The history lesson that I was given in school is that businesses originally had sales people in house, on salary, with benefits and on partial commission. This was viewed as expensive during slow sales cycles and didn't keep the sales people fully motivated. The companies allowed the sales people to become their own employees (agents) where they got paid 100% on how much they sold but they took the risk of slow periods and had to pay their own benefits. To make sure that the agents didn't undercut each other into becoming unprofitable the company included price maintenance conditions in the agent contract and voila the agency model. I don't have any problem with that and it seems to have worked well in some industries.
The problem with what the publishers are doing is that they want higher prices and they are using the agency model as a loop hole to pretend that a retailer is their agent. Grocery stores aren not agents for each of the company's products they sell, department stores are not agents and book stores are not agents for each publishing company. The law makers don't seem inclined to close the loophole though.
In a competitive industry you want to get your product to market as cheaply as possible. You don't have a goal of making your products more expensive unless you are trying to set yourself up as a premium brand or if have some sort of arrangement with your competitors to also maintain high prices. The evidence is pretty clear that the big publishers are doing this for the later reason. In the end I believe that small publishers, indie authors and file sharing will make them fail. They just have some hard lessons to learn.

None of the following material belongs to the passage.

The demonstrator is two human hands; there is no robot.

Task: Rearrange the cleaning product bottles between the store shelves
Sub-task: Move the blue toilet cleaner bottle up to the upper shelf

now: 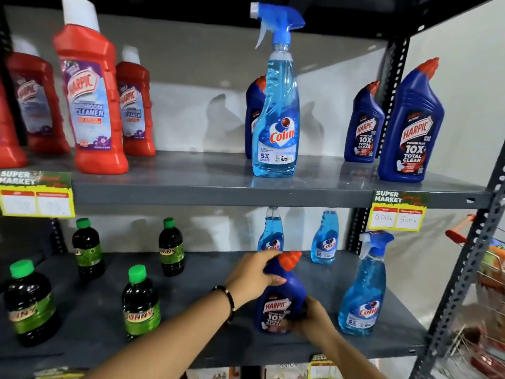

What I find amusing is that the big publishers seem to think that they're playing the long game but they are going to spend the next two years trying to refight the 2010 battle. If they do eventually win back their precious agency model they'll find out the game has changed and all they've done is give Amazon more profits to use against them. Amazon has them way out classed in long term strategic thinking. Until one of the major publishing companies does a major executive overhaul and introduces some radical changes, Amazon will continue to get more powerful in the book publishing industry. I personally think that's a bad thing, they need a few strong competitors.